What to produce
Repeat the whole listing below precisely. Omit all pictures.

The data
■ ■ ■ ■ ■

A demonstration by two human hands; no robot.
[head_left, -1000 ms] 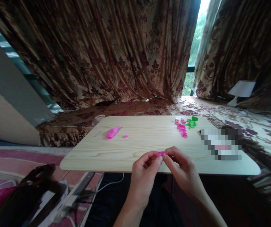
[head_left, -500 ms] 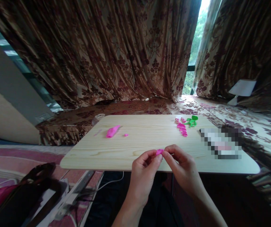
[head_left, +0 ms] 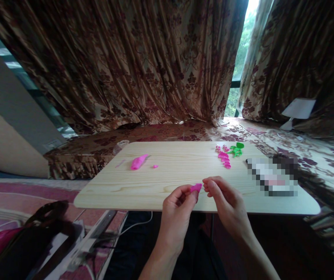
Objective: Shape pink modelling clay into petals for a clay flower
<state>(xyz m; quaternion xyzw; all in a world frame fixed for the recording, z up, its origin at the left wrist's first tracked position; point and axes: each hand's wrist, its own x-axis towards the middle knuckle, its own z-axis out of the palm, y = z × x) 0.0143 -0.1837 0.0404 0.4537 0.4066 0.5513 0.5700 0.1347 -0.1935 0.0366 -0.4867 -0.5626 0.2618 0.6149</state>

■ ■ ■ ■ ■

Answer section
A demonstration by two human hands; no robot.
[head_left, -1000 ms] 
[head_left, -500 ms] 
[head_left, +0 ms] 
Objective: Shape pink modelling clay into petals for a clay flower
<state>(xyz m; quaternion xyzw; all in a world frame fixed for the recording, z up, its origin at the left wrist's first tracked position; point and axes: each hand's wrist, its own x-axis towards the middle knuckle, its own z-axis out of the palm, y = z × x) 0.0143 -0.1837 0.0404 0.4537 0.4066 0.5513 0.5700 0.1347 -0.1935 0.0366 -0.4867 -0.5626 0.2618 0.6149</state>

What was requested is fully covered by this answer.